Я улыбнулась. Рядом со мной тихонько рассмеялся Джейми. Мы уже отошли от места преступления, и можно было не тревожиться о том, что нас услышат. Среди деревьев разносились обрывки песен, звуки скрипки и смех. В сгустившейся тьме ярко горели костры.
Дневные дела закончились, и горцы усаживались поужинать, перед тем как в последний раз навестить друзей. Дразнящие запахи дыма и еды расползались в холодном воздухе, и мой желудок тихо заурчал в ответ на призывы. Хорошо бы Лиззи уже оправилась от боли и взялась за стряпню.
– Что значит «mo mhaorine»? – спросила я Джейми. – Незнакомое словечко.
– Кажется, «моя милая картошечка», – ответил он. – На ирландском. Марсали услышала это от священника.
Джейми глубоко и удовлетворенно вздохнул.
– Да благословит Святая Дева отца Кеннета. Вот уж ловкий парень. В какой-то момент я подумал, что ничего не выйдет… Глянь-ка, это Роджер и малыш Фергус?
Из лесу вынырнули две тени и присоединились к нашим девочкам. При виде своих отцов оба мальчишки пронзительно завопили, потом раздался приглушенный смех и тихие голоса двух молодых семей.
– Они самые. К слову сказать, мой милый картофель, – начала я, придерживая Джейми под локоть, – зачем ты рассказал отцу Кеннету про маслобойку?
– А разве ты против, саксоночка? – удивленно спросил он.
– Конечно, против!
К щекам прилила кровь – то ли от воспоминаний о Джейминой исповеди, то ли о том самом случае с маслобойкой. По телу разлилось тепло, менструальные спазмы наконец-то утихли; утроба дрогнула в последний раз и расслабилась от сладостного внутреннего жара. Не вовремя и не к месту, но вот вечером, если получится остаться одним… Я торопливо задвинула эту мысль подальше.
– Во-первых, это личное. Во-вторых, какой же это грех? – чопорно отрезала я. – Мы с тобой женаты!
– Я и во лжи на исповеди признался, саксоночка.
В темноте улыбка была не видна, но в голосе Джейми слышались нотки смеха. Как и в моем.
– Пришлось придумать грех, который точно отпугнул бы Лиллиуайта от шатра… Нельзя было признаваться в воровстве или содомии. Вдруг мне еще придется вести дела с этим джентльменом?
– Ты думаешь, что содомия его отпугнула бы, а вот слабость к женщинам в мокрых сорочках выглядит вполне простительно?
Рука у Джейми была теплая. Я дотронулась до внутренней стороны запястья – там, где нежная кожа выглядывала из-под рукава, – и погладила пульсирующую вену, которая тянулась от ладони к сердцу.
– Говори потише, саксоночка, – пробормотал он, тронув мою руку. – Вдруг дети услышат. Да и, кроме того, – Джейми склонился и зашептал мне в ухо, – я питаю слабость не ко всем женщинам. А только к дамам с очаровательной круглой задницей.
Он отпустил мою ладонь и привычно похлопал меня пониже спины. Несмотря на кромешную темноту, Джейми попал по нужному месту с удивительной точностью.
– К тощей женщине я бы не подошел и на пушечный выстрел, даже если бы она разгуливала голышом. А что касается Лилиуайта, – продолжал он серьезным голосом, задумчиво оглаживая мою ягодицу сквозь ткань юбки, – он, конечно, протестант, саксоночка, но при этом все-таки мужчина.

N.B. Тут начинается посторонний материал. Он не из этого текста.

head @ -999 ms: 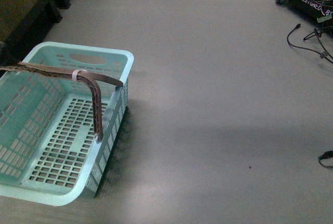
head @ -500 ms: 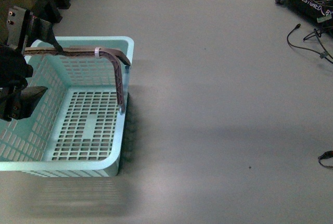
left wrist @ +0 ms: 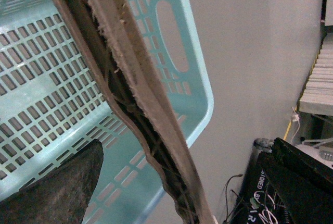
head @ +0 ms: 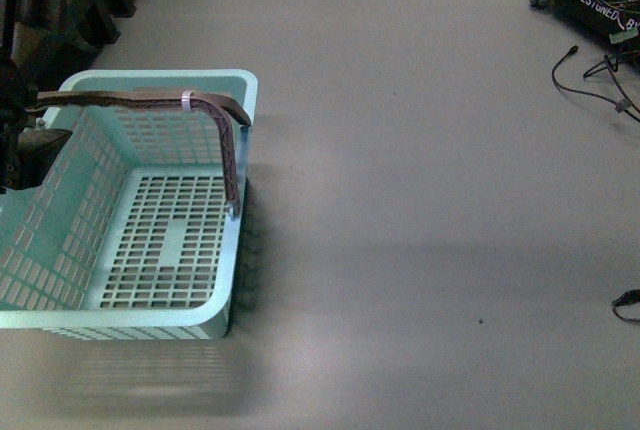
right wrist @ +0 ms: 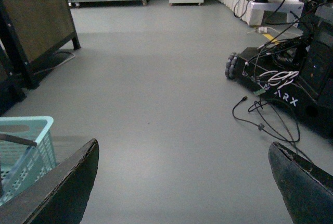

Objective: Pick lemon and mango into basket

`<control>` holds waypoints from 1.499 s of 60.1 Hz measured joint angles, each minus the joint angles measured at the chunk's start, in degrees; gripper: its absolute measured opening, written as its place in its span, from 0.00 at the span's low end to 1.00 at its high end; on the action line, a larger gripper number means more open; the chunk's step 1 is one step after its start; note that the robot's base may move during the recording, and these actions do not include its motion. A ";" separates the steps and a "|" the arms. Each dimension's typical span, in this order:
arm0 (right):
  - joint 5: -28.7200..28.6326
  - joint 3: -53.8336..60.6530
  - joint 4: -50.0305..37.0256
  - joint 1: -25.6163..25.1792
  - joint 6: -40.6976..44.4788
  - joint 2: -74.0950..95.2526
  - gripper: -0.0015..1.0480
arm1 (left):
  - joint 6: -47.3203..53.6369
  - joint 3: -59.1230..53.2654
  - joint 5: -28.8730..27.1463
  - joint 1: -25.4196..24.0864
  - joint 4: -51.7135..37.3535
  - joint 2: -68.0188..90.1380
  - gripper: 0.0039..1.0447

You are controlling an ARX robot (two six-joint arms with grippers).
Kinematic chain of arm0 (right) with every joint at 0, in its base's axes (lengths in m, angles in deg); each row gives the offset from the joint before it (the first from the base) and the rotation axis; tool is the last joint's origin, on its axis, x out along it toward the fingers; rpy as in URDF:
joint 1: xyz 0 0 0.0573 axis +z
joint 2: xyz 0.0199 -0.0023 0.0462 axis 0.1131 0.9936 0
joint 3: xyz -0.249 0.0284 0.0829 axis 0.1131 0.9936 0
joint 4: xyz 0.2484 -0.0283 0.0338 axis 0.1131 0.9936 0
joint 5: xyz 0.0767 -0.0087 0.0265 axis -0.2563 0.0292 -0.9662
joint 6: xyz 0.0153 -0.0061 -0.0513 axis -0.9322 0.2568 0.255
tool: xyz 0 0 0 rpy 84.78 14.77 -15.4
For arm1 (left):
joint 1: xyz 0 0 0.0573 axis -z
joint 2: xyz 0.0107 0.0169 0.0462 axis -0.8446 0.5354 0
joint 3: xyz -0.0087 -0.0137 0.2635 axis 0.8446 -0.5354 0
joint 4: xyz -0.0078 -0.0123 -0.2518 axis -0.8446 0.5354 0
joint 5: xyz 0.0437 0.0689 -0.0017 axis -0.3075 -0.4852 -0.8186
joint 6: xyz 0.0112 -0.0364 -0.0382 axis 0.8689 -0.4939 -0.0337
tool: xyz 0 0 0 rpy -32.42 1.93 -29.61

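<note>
Left claw (head: pixel 45 85): jaws stand apart, one above and one below the brown ribbed handle (head: pixel 140 100), which runs between them. In the left wrist view the lower finger (left wrist: pixel 57 187) is clear of the handle (left wrist: pixel 140 104), with a gap showing. No pinch observed, and the claw is not clamped.

Right claw (right wrist: pixel 182 148): jaws spread wide. The two dark fingers (right wrist: pixel 62 187) frame bare grey surface (right wrist: pixel 156 104) with nothing between them.

Handle: swung up over the basket's top. A pale tie (head: pixel 186 101) is wrapped around it near its bend, and from there it turns down to the basket's right wall.

Basket (head: pixel 150 320): light teal with slotted walls and floor, sitting left of the robot's centre, directly under the left claw. Its interior holds nothing visible. Whether it sits flat on the surface (head: pixel 420 200) or hangs slightly off it cannot be determined. The right wrist view catches only one corner of the basket (right wrist: pixel 31 146), well apart from the right claw.

Surroundings: loose black cables (head: pixel 600 85) lie on the surface far to the right, near a dark wheeled machine base (right wrist: pixel 291 78).
</note>
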 joint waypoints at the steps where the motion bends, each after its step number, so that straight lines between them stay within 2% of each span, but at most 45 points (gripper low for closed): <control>1: 0.00 0.00 0.00 0.00 0.00 0.00 0.92 | -0.20 0.50 -0.17 0.13 0.02 0.66 0.94; 11: 0.00 0.00 0.00 0.00 0.00 0.00 0.92 | -1.09 5.49 -1.97 1.16 1.95 4.72 0.93; 21: 0.00 0.00 0.00 0.00 0.00 0.00 0.92 | -1.53 8.90 -4.66 1.75 3.30 6.56 0.68; 31: 0.00 0.00 0.00 0.00 0.00 0.00 0.92 | -1.29 11.17 -7.39 1.73 6.43 9.07 0.27; 35: 0.00 0.00 0.00 0.00 0.00 0.00 0.92 | -4.13 11.15 -7.19 1.60 7.13 8.81 0.14; 39: 0.00 0.00 0.00 0.00 0.00 0.00 0.92 | -5.22 9.25 -5.51 1.38 7.30 6.84 0.06; 49: 0.00 0.00 0.00 0.00 0.00 0.00 0.92 | -1.73 0.55 -6.03 1.05 8.90 -1.84 0.06; 64: 0.00 0.00 0.00 0.00 0.00 0.00 0.92 | -3.15 -8.98 -5.35 -0.11 18.12 -22.62 0.06; 76: 0.00 0.00 0.00 0.00 0.00 0.00 0.92 | -9.18 -9.73 -2.56 0.68 28.79 -43.78 0.06; 90: 0.00 0.00 0.00 0.00 0.00 0.00 0.92 | -13.18 -7.04 -4.92 2.40 40.24 -58.99 0.06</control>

– Я не знал, что это взаимоисключающие условия, – сухо сказал Роджер, появляясь из темноты.
Джейми отдернул руку с моего зада, словно обжегшись. Жаль, что спать мы ляжем еще не скоро.
Легонько стиснув Джейми за укромное местечко и заслужив резкий удивленный вздох, я повернулась к Роджеру, который держал перед собой какой-то большой извивающийся сверток. На поросенка не похоже, решила я, хотя и похрюкивает. Приглядевшись, я различила личико Джемми. Малыш яростно слюнявил папины костяшки; в случайном отблеске света мелькнул розовый кулачок, нацеленный Роджеру прямо в ребра.